A Learning Theory for Reward-Modulated Spike-Timing-Dependent Plasticity
with Application to Biofeedback
R. Legenstein, D. Pecevski, and W. Maass
Abstract:
Reward-modulated spike-timing-dependent plasticity (STDP) has recently
emerged as a candidate for a learning rule that could explain how
behaviorally relevant adaptive changes in complex networks of spiking neurons
could be achieved in a self-organizing manner through local synaptic
plasticity. However the capabilities and limitations of this learning rule
could so far only be tested through computer simulations. This article
provides tools for an analytic treatment of reward-modulated STDP, which
allows us to predict under which conditions reward-modulated STDP will
achieve a desired learning effect. These analytical results imply that
neurons can learn through reward-modulated STDP to classify not only
spatial, but also temporal firing patterns of presynaptic neurons. They also
can learn to respond to specific presynaptic firing patterns with particular
spike patterns.

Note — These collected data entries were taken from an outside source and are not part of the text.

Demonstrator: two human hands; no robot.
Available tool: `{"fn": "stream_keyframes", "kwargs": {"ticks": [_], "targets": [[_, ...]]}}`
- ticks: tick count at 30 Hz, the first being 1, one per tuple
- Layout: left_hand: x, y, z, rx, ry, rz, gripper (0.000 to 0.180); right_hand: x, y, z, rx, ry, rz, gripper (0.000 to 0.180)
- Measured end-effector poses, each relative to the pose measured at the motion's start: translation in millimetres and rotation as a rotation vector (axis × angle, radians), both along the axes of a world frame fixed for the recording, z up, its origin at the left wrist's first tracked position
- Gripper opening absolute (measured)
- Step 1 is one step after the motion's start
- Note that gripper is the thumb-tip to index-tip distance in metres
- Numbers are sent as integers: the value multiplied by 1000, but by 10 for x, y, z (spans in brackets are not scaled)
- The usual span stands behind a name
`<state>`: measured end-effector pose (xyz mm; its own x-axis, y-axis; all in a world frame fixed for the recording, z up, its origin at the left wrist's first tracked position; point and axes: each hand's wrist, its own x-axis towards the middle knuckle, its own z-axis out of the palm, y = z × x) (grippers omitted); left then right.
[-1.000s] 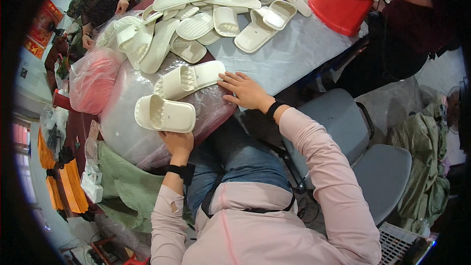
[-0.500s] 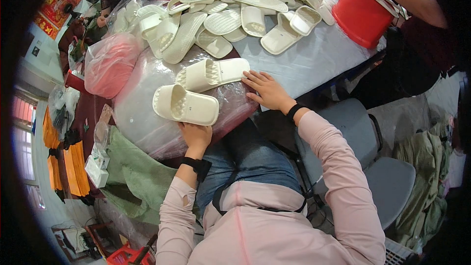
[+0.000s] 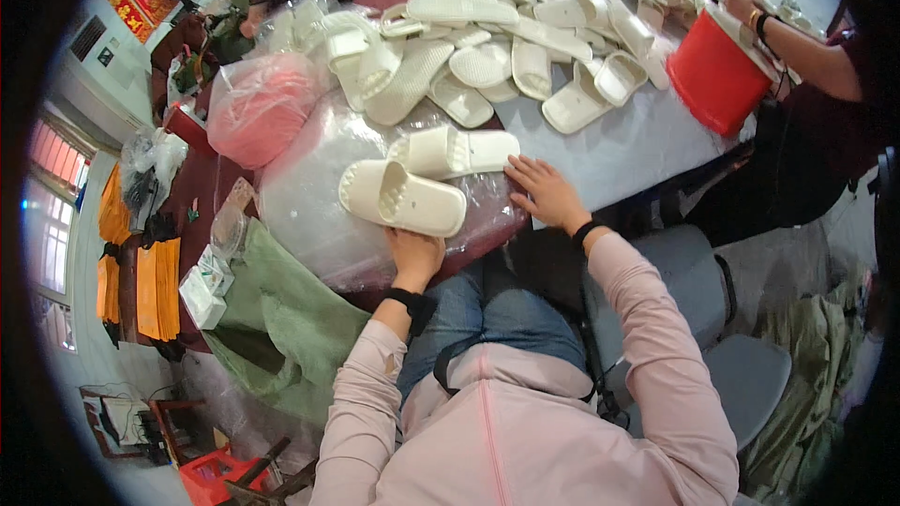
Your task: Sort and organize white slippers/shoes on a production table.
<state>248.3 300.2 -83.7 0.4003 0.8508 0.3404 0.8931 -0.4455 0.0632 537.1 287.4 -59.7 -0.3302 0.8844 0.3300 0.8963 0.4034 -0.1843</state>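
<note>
Two cream slippers lie side by side before me, toes to the left. The near slipper (image 3: 424, 205) overlaps the edge of the far slipper (image 3: 484, 152). My left hand (image 3: 415, 255) is closed on the near slipper's side, its fingers hidden underneath. At the heel of the far slipper, my right hand (image 3: 548, 192) rests with its fingers stretched out and apart, fingertips touching the heel edge. Beneath the pair, clear plastic sheeting (image 3: 309, 197) covers the dark red table. A large heap of similar cream slippers (image 3: 478, 66) spreads just beyond.
A red bucket (image 3: 714, 75) stands at the far right beside another person's arm (image 3: 806, 56). Pink items in a clear bag (image 3: 262, 108) sit at the left. Green cloth (image 3: 281, 328) hangs off the table's left side. A grey chair (image 3: 661, 272) is at my right.
The view has shifted, so the table and slippers appear farther right and slightly lower. Both hands keep nearly the same places against the two slippers.
</note>
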Motion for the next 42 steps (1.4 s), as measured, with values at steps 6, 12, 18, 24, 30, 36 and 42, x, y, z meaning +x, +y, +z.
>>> {"fn": "stream_keyframes", "kwargs": {"ticks": [6, 12, 18, 24, 30, 36, 42], "targets": [[-118, -39, -129, -64, -85, 11, 50, -96, -56, 48, -75, 41, 16, 53], [-173, -180, -75, -138, -202, -84, 57, -56, -210, 83, -146, 146, 38, 52], [-203, -190, 64, -280, -241, -111, 55, -339, 35, 458, -169, 343, -103, 46], [-99, -198, 358, -294, -152, -122, 57, -1099, 677, 495, -594, 565, 232, 37], [-330, -402, 550, -358, -207, -325, 40, -1331, 831, 329, -837, 1002, 137, 35], [-1095, -795, 1269, -1380, -288, -350, 33, -1387, 678, 494, -688, 1205, -88, 29], [-2114, -1031, 439, -1463, -382, -532, 30, -1556, 807, 233, -443, 862, 182, 42]]}}
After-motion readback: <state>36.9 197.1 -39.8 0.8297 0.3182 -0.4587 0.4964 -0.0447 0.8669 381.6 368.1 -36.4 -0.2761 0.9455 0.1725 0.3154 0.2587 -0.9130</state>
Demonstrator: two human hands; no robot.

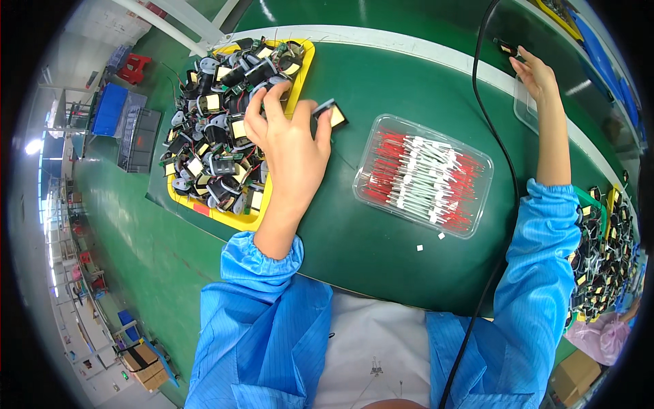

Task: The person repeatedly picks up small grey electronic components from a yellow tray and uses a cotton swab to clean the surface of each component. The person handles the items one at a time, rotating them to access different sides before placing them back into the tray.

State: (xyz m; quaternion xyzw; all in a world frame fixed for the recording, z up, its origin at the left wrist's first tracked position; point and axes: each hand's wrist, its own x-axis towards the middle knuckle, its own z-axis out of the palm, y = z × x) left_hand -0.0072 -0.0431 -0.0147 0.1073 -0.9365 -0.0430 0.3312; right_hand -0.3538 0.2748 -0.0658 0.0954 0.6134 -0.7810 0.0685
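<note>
My left hand [289, 150] is at the right side of a yellow bin [308, 65] heaped with small black and grey parts carrying cream pads and thin wires. Between its thumb and index finger is a small black part with a cream pad [337, 116], clear of the heap. Far to the right, my right hand [535, 73] reaches out over the table's white edge. Its fingertips pinch a similar dark part with a pale pad [506, 48]. Between my arms lies a clear plastic tray [364, 194] of red and white wires with white connectors.
A black cable [481, 102] runs down the table beside my right arm. Two small white squares [419, 248] lie below the tray. More similar parts [603, 259] are piled at the right. A clear container [523, 109] sits behind my right forearm, at the white edge.
</note>
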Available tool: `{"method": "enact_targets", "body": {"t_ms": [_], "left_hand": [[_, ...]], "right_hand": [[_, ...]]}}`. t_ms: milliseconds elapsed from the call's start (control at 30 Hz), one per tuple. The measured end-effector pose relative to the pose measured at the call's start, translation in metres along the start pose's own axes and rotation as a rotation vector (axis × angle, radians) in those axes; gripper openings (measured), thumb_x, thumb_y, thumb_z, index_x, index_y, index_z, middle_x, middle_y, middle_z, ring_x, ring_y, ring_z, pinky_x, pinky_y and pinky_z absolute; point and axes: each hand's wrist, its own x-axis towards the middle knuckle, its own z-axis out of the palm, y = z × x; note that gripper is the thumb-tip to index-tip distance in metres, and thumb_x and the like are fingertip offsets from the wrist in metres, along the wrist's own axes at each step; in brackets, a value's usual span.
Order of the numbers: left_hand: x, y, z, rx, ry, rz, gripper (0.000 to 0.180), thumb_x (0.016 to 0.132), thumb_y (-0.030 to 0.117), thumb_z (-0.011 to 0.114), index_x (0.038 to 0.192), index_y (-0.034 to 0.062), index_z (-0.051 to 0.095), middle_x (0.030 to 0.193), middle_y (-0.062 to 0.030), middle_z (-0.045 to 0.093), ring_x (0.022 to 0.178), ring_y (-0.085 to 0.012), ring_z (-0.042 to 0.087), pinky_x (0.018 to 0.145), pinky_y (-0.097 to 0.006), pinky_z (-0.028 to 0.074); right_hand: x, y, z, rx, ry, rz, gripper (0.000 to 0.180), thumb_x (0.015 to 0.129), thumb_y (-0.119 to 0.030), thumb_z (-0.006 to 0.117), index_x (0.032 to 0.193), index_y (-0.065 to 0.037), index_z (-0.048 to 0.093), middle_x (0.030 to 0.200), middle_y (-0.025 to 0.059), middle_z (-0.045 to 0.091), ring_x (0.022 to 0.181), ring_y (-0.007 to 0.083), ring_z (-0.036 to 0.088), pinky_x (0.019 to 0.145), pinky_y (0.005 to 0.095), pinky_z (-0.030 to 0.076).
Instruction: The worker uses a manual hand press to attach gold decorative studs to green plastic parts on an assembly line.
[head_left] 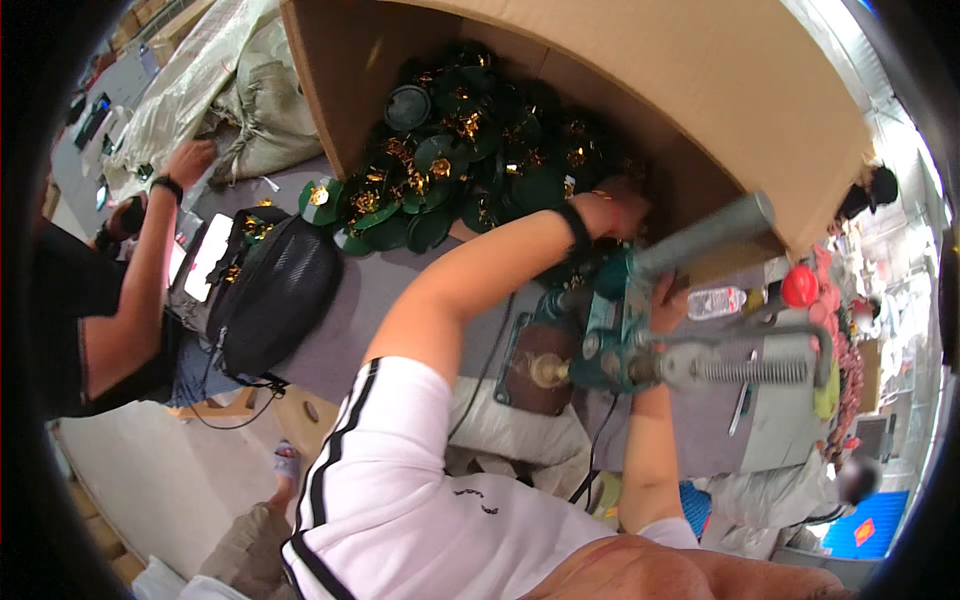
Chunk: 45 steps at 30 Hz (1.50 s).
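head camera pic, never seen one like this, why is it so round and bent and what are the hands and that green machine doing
The picture comes from a wide fisheye camera worn on the person's head, looking down, so straight edges curve and the corners go black. The white sleeve and bare forearms are the wearer's own. The left hand reaches into a pile of dark green round pieces with gold trim spilling from a tipped cardboard box; whether its grip has closed on one is hidden. The right hand rests on a green hand press with a long grey lever and a spring, standing on a grey table. A black bag lies on the table to the left. The arm at far left belongs to another person.
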Motion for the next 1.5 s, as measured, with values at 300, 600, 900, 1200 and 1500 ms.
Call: {"method": "enact_targets", "body": {"t_ms": [300,600,900,1200,1500], "left_hand": [[0.142,-0.025,0.108,0.759,0.229,-0.136,0.068,0.09,0.053,0.049,0.144,0.0132,0.039,0.148,-0.0107,0.04,0.137,-0.0268,0.034,0.109,-0.047,0.031],[0.174,-0.018,0.135,0.149,-0.048,-0.371,0.054,0.097,0.047,0.038,0.142,0.0177,0.04,0.149,-0.0037,0.036,0.138,-0.0225,0.03,0.111,-0.048,0.026],[0.138,-0.077,0.169,0.327,-0.093,-0.093,0.043,0.09,0.04,0.05,0.128,0.019,0.058,0.138,-0.0049,0.052,0.129,-0.0263,0.046,0.101,-0.047,0.04],[-0.042,-0.07,0.017,0.341,-0.344,-0.03,0.042,0.064,0.019,0.071,0.105,0.0123,0.071,0.124,-0.0149,0.06,0.115,-0.0321,0.057,0.089,-0.046,0.05],[-0.094,-0.055,0.009,0.359,-0.305,-0.064,0.044,0.082,0.039,0.065,0.116,0.0114,0.066,0.124,-0.0157,0.06,0.11,-0.035,0.059,0.09,-0.045,0.05]], "right_hand": [[-0.001,0.136,0.018,-0.134,-0.028,-0.438,0.021,0.091,-0.009,0.053,0.102,0.007,0.06,0.091,0.0278,0.063,0.084,0.0473,0.059,0.073,0.0454,0.048],[0.022,0.127,0.023,-0.153,-0.056,-0.268,0.022,0.091,-0.011,0.053,0.103,0.007,0.06,0.093,0.0283,0.063,0.086,0.0476,0.059,0.074,0.0451,0.048],[-0.004,0.065,0.01,-0.065,-0.063,0.002,0.024,0.092,-0.013,0.054,0.104,0.007,0.06,0.094,0.0287,0.063,0.087,0.0478,0.059,0.075,0.0448,0.048],[-0.003,0.014,-0.003,0.168,0.059,-0.035,0.034,0.097,-0.023,0.054,0.115,0.006,0.057,0.1,0.0305,0.063,0.092,0.0497,0.059,0.074,0.0471,0.048],[-0.012,0.032,0.015,0.2,0.041,-0.109,0.035,0.097,-0.021,0.053,0.122,0.004,0.053,0.102,0.0272,0.064,0.091,0.0469,0.061,0.074,0.0417,0.05]]}}
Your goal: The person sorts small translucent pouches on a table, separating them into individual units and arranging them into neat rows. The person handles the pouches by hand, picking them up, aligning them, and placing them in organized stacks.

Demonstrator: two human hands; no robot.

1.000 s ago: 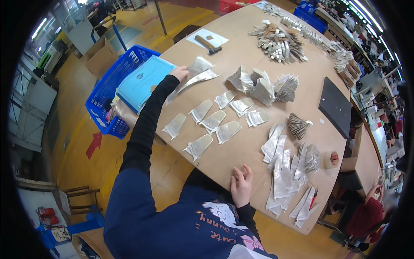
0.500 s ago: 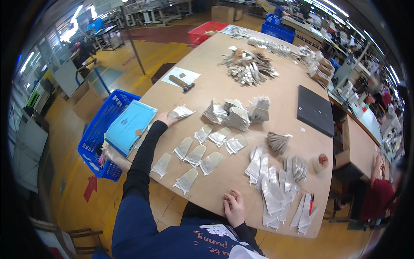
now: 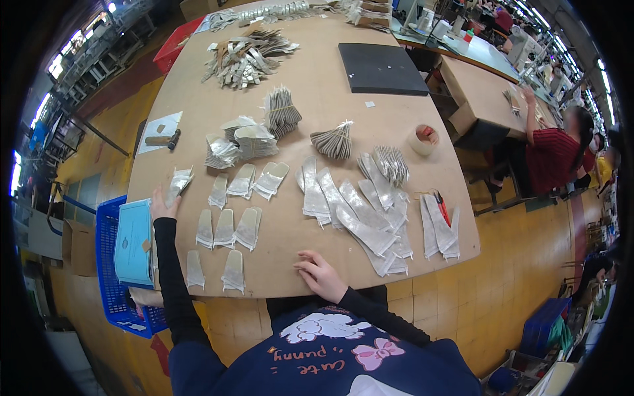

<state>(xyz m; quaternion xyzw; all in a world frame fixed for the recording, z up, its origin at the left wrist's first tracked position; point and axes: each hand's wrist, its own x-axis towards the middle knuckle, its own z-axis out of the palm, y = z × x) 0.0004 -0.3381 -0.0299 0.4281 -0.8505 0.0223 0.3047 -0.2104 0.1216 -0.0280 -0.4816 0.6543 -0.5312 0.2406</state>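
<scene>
Her right hand [image 3: 320, 274] is resting flat on the near edge of the brown desk [image 3: 330, 86], fingers loose and holding nothing. Further left, her left hand [image 3: 162, 204] is reaching out, fingers touching a small stack of silvery, tongue-shaped fabric pieces [image 3: 178, 181]. Beyond, similar stacks [image 3: 241, 142] are lying in bundles.

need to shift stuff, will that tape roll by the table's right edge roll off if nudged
The tape roll lies flat on its side, so it would probably slide, not roll. It looks light and hollow. It sits close to the table edge, so it could drop.
</scene>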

Finally, the resulting learning theory predicts that even
difficult credit-assignment problems, where it is very hard to tell which
synaptic weights should be modified in order to increase the global reward
for the system, can be solved in a self-organizing manner through
reward-modulated STDP. This yields an explanation for a fundamental
experimental result on biofeedback in monkeys by Fetz and Baker. In this
experiment monkeys were rewarded for increasing the firing rate of a
particular neuron in the cortex, and were able to solve this extremely
difficult credit assignment problem. Our model for this experiment relies on
a combination of reward-modulated STDP with variable spontaneous firing
activity. Hence it also provides a possible functional explanation for
trial-to-trial variability, which is characteristic for cortical networks of
neurons, but has no analogue in currently existing artificial computing
systems. In addition our model demonstrates that reward-modulated STDP can
be applied to all synapses in a large recurrent neural network without
endangering the stability of the network dynamics.
Reference: R. Legenstein, D. Pecevski, and W. Maass.
A learning theory for reward-modulated spike-timing-dependent plasticity with
application to biofeedback.
PLoS Computational Biology, 4(10):1-27, 2008.